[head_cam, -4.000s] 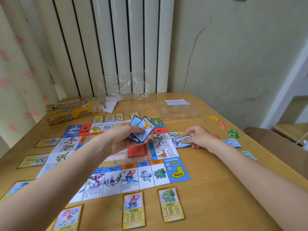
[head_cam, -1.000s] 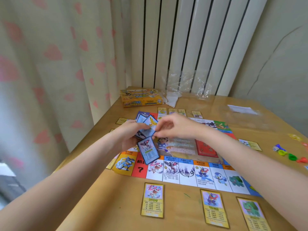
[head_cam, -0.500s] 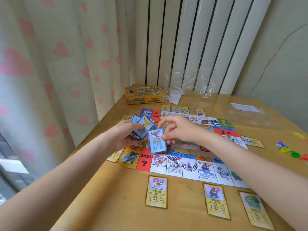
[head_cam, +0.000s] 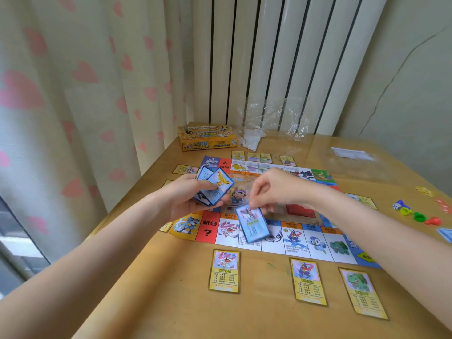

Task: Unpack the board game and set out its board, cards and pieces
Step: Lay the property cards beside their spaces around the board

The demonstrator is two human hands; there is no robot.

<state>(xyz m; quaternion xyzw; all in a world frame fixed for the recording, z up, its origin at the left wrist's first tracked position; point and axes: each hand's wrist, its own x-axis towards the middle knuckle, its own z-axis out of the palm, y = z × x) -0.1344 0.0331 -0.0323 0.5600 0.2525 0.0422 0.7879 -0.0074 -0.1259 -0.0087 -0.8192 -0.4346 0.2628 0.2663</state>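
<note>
Left hand (head_cam: 188, 200) grasps a fanned stack of blue cards (head_cam: 212, 189) above the board's left side. Right hand (head_cam: 274, 189) pinches 1 blue-bordered card (head_cam: 253, 223) by its far edge; the card hangs tilted over the board's near row, blurred. Board (head_cam: 305, 243) lies flat on the wooden table (head_cam: 171, 302). 3 yellow-bordered cards lie face up just near of the board: 1 at left (head_cam: 224, 271), 1 in the middle (head_cam: 308, 281), 1 at right (head_cam: 363, 292). More yellow-bordered cards (head_cam: 252, 157) line the far edge. Coloured pieces (head_cam: 415, 214) and a die (head_cam: 396, 205) sit well right of the board. Game box (head_cam: 208, 138) rests at the far left corner, clear plastic wrap (head_cam: 274, 118) beside it.
</note>
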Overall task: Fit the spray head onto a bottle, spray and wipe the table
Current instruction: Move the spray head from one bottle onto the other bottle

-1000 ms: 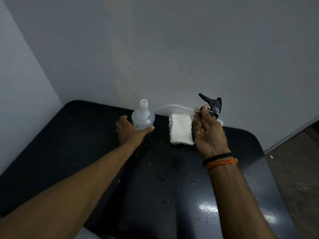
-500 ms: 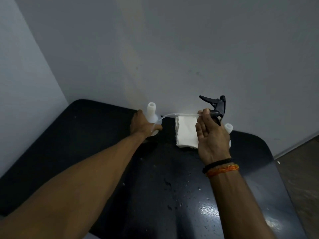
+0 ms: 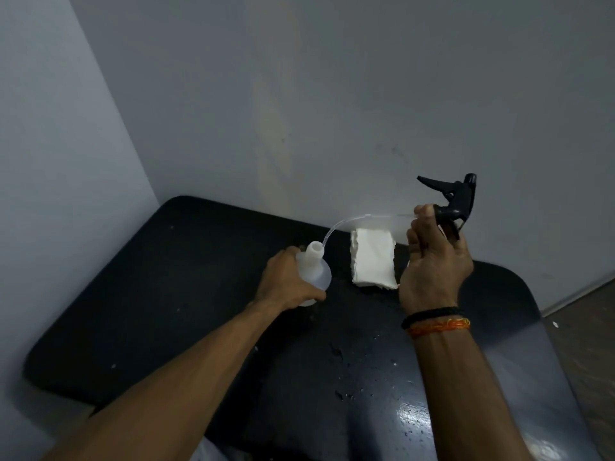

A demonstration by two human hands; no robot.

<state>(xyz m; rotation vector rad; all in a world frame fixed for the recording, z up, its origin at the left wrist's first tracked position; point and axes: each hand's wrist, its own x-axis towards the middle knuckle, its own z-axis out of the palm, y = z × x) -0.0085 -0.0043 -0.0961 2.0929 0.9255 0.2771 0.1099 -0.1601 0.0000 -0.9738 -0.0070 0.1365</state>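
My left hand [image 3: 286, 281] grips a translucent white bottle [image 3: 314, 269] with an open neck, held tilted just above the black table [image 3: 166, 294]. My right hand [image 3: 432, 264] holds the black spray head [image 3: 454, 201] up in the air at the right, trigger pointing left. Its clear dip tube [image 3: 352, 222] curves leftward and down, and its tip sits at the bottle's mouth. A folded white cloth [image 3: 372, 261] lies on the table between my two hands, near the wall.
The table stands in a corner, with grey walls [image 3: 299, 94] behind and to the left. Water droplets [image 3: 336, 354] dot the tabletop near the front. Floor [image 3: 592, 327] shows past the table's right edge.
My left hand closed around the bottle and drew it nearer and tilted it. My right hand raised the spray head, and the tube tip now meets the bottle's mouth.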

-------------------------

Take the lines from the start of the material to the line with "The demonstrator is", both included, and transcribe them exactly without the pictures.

[head_cam, -4.000s] 
[head_cam, -1.000s] 
[head_cam, -0.500s] 
[head_cam, +0.000s] 

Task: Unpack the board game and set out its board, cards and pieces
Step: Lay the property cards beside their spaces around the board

The demonstrator is two human hands; there is no robot.

There is nothing more to this answer.